What is expected: For each line below, check whether "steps" is present. Report how many lines have it, nothing else.

Supplied information:
┌──
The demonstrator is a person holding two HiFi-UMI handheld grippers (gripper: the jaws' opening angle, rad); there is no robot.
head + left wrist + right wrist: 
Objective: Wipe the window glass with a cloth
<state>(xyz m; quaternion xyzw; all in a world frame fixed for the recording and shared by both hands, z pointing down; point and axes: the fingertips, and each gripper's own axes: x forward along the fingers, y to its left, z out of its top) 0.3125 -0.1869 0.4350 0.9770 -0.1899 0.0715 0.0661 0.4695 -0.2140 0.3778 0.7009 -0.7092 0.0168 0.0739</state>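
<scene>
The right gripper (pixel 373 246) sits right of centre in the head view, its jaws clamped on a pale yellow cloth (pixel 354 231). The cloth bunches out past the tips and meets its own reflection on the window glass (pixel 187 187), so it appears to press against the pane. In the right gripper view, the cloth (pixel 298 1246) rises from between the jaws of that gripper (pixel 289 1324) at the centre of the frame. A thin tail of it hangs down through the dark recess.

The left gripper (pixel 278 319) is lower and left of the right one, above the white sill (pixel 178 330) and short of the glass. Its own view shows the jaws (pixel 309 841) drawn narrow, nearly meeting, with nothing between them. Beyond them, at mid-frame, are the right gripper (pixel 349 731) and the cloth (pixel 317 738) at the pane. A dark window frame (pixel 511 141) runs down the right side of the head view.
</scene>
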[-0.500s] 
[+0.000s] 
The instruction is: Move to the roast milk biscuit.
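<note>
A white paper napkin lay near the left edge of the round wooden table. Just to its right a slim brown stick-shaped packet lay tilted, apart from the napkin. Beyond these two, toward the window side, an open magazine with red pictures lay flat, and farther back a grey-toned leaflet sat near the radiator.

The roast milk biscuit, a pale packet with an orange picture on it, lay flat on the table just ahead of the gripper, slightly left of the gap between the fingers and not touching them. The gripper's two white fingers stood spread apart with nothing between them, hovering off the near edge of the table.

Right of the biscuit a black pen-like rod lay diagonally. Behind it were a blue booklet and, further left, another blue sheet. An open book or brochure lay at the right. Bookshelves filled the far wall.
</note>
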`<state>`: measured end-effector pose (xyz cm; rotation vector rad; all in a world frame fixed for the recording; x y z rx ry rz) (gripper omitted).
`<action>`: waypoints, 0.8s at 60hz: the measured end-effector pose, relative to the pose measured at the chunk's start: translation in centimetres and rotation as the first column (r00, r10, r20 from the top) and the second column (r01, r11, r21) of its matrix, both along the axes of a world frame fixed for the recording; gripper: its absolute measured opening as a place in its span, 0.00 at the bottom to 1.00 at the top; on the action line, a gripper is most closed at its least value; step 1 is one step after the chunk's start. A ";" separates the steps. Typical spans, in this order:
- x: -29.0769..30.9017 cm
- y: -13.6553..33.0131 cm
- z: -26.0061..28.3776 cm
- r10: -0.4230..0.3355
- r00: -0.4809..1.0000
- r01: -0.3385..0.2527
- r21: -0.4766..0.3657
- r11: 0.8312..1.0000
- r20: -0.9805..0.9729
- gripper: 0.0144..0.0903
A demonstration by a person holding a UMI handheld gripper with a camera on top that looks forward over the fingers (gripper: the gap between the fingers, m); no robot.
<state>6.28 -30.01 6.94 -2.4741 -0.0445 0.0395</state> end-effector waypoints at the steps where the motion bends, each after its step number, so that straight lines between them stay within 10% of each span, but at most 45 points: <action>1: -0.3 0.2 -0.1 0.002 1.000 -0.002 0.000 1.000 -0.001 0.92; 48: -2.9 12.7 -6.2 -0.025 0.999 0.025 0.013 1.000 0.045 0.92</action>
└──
Completed exercise: 2